TCK 53. maddesinin 1. fıkrası şöyle diyor: Kişi, kasten işlemiş olduğu suçtan dolayı hapis cezasına mahkumiyetin kanuni sonucu olarak; sürekli, süreli veya geçici bir kamu görevinin üstlenilmesinden, bu kapsamda Türkiye Büyük Millet Meclisi üyeliğinden veya devlet, il, belediye, köy veya bunların denetim ve gözetimi altında bulunan kurum ve kuruluşlarca verilen, atamaya veya seçime tabi bütün memuriyet ve hizmetlerde istihdam edilmekten, seçme ve seçilme ehliyetinden ve vakıf, dernek, sendika, şirket, kooperatif ve siyasi parti tüzel kişiliklerinin yöneticisi veya denetçisi olmaktan yoksun bırakılır.

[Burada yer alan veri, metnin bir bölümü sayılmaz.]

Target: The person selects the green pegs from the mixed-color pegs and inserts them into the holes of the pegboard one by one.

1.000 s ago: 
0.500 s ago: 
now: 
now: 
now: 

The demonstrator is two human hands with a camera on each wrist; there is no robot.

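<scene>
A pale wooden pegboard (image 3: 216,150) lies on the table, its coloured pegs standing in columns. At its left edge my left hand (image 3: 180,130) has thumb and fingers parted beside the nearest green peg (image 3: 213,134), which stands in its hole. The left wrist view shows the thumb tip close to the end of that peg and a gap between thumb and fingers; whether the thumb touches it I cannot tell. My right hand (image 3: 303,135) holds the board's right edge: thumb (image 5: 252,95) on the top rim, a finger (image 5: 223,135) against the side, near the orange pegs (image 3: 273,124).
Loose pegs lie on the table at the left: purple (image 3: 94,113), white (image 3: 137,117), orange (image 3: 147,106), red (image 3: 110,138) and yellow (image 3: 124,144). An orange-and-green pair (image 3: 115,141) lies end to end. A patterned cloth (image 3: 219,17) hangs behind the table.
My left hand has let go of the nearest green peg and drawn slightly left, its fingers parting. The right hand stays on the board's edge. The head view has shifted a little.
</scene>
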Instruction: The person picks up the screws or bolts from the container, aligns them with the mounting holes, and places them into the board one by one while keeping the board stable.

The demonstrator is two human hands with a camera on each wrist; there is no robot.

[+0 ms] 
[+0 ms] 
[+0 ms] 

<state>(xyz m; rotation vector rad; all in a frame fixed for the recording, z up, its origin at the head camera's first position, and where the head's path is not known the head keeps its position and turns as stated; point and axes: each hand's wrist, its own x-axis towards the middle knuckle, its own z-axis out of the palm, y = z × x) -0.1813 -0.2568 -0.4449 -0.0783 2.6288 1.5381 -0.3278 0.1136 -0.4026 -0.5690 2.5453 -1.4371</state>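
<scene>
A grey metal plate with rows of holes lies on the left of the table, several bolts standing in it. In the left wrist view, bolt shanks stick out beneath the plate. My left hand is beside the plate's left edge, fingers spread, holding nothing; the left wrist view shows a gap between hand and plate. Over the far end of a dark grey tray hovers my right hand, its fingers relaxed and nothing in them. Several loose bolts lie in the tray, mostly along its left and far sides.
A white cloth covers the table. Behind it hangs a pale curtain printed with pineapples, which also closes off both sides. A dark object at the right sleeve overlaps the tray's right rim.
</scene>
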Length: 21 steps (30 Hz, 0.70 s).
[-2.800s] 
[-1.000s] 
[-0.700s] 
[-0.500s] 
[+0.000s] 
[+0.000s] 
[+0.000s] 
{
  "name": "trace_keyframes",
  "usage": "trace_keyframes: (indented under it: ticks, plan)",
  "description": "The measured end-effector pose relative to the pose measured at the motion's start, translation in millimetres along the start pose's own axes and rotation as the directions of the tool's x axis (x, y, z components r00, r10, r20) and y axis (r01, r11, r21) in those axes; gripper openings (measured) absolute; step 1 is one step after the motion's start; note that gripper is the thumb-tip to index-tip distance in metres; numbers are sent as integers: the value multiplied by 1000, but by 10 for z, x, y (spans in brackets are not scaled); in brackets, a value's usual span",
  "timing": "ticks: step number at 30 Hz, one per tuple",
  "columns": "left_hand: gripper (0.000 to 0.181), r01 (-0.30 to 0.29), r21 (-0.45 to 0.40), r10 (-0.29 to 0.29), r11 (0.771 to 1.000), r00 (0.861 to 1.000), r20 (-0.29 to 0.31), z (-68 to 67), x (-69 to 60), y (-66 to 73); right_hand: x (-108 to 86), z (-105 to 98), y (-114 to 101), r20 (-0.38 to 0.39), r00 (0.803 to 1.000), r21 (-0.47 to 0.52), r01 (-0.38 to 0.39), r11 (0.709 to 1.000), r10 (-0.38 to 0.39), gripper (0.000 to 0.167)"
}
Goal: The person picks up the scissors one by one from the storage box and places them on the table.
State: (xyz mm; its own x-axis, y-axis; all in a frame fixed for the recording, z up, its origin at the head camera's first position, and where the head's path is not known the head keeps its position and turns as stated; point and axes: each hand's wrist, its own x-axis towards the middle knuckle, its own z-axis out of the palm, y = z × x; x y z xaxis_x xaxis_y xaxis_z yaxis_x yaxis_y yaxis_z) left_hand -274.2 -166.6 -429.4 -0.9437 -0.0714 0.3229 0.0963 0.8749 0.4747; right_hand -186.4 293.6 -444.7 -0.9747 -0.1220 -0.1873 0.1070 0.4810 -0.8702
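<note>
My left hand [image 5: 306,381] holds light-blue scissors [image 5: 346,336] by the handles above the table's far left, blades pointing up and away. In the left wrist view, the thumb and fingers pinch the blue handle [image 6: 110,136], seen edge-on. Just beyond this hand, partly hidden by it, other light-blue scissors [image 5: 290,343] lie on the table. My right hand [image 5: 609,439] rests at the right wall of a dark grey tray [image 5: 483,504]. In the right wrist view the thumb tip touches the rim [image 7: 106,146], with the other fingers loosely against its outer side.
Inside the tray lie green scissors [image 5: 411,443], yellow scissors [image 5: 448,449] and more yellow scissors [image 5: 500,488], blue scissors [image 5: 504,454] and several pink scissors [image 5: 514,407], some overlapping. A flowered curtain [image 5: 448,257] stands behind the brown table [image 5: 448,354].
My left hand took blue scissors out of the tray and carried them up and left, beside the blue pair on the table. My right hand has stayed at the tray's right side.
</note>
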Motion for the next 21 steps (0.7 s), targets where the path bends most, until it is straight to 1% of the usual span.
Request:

Siyaset yapmak meslek midir yoksa sanat mıdır? Bir sanatçı gibi yetenek gerektirdiği ve ne yazık ki meslek olarak görüldüğü bilinse de kamu görevi olması açısından siyasetçi, Madde 53’ten nasibini alıyor.
Eskiler, “hali-yüz-zihn” derlermiş yani Zihni Boş. John Locke tarafından ortaya atılan Boş Levha (tabula rasa veya tabula rosa) önermesine göre ise zaten zihnimizde doğuştan gelen bir fikir yoktur ama her sonucun bir nedeni olması ya da aynı nedenlerin aynı koşullarda aynı sonuçları vermesi de şart değildir. O halde; hukuka aykırı olduğuna inandığı bir karara itiraz etme hakkını kullanarak muradına erenler olabileceği gibi sonuç alamayanlar da olacaktır.
İyi de nereye kadar? 7’sinden 70’ine ekonomist ve siyasetçi olduğumuz ortada. Deli deliyi, imam ölüyü sever derler. Ben kendi adıma delilikten memnunum lakin delirmemek için gayret göstermeye de devam etmeli.